What to produce: Run through the data and copy out every line that mentions the word "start".

Data excerpt:
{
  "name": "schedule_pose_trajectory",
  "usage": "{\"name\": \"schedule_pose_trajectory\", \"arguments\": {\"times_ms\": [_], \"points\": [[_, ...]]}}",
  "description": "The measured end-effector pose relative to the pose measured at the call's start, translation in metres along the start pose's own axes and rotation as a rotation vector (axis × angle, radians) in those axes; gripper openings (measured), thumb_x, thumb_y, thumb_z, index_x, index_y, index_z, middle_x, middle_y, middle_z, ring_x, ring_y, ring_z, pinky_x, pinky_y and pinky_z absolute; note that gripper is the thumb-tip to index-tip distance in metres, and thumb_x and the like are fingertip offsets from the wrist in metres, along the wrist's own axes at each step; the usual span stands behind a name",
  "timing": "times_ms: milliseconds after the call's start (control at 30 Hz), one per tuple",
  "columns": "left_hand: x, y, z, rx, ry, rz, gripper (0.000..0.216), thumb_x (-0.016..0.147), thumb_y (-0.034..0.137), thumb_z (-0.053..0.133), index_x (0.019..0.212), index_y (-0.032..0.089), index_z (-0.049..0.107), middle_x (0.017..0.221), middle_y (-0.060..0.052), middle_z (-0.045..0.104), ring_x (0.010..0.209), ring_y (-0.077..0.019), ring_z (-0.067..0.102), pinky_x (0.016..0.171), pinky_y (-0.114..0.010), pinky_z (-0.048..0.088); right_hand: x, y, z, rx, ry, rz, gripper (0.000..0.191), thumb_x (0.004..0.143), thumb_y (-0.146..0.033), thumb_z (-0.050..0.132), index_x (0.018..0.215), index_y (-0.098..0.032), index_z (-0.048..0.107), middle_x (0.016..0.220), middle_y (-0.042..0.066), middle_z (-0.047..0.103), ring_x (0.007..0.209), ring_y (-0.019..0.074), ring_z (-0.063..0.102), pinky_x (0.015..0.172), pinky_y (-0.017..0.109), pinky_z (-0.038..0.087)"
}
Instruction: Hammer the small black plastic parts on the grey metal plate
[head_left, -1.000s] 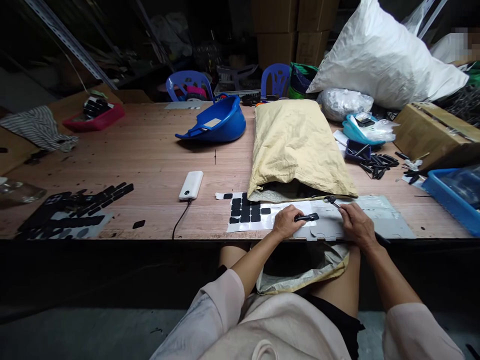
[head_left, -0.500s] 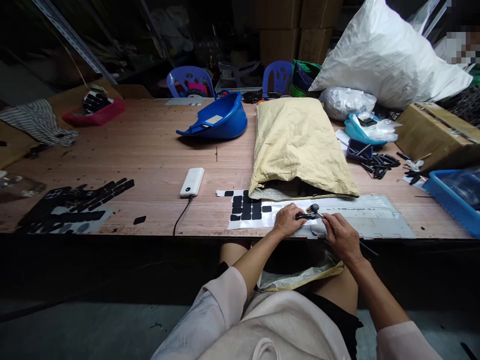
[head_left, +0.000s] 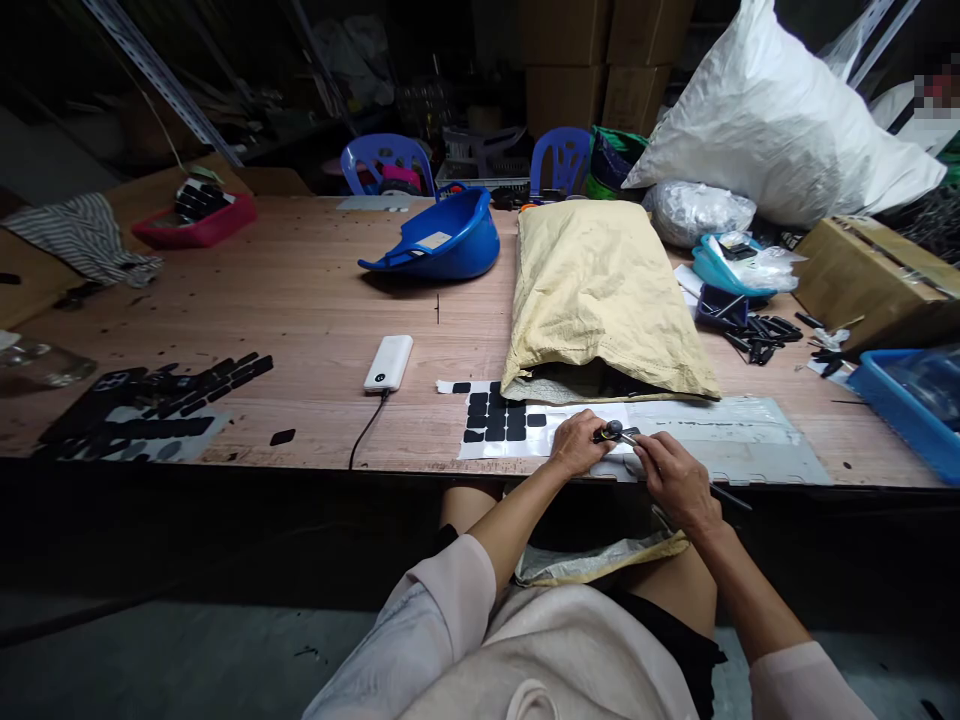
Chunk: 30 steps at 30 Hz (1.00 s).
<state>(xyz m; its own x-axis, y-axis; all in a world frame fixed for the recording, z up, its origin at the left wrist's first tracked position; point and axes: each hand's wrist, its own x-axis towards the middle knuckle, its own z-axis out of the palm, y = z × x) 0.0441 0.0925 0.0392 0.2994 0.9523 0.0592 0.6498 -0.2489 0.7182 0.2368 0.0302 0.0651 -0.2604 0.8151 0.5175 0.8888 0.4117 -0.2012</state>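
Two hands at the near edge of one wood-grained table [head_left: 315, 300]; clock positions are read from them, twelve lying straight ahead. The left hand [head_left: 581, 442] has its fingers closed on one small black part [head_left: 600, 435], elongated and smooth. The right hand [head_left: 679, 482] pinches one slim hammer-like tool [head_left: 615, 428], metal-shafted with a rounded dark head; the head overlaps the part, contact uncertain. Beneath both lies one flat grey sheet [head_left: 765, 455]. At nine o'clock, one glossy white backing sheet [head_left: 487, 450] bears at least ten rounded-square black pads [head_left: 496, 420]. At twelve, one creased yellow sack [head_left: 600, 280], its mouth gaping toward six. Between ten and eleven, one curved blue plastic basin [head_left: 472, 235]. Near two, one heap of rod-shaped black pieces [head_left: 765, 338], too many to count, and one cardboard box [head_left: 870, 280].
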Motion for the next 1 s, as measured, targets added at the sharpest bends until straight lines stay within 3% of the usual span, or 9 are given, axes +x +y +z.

Result:
  "description": "The measured end-effector pose relative to the pose measured at the call's start, translation in metres along the start pose's own axes and rotation as a rotation vector (axis × angle, radians) in those axes; gripper openings (measured), thumb_x, thumb_y, thumb_z, index_x, index_y, index_z, middle_x, middle_y, middle_z, ring_x, ring_y, ring_z, pinky_x, pinky_y and pinky_z absolute; note that gripper is the thumb-tip to index-tip distance in metres, and thumb_x and the like are fingertip offsets from the wrist in metres, along the wrist's own axes at each step; the usual span stands behind a name",
  "timing": "times_ms: milliseconds after the call's start (control at 30 Hz), one per tuple",

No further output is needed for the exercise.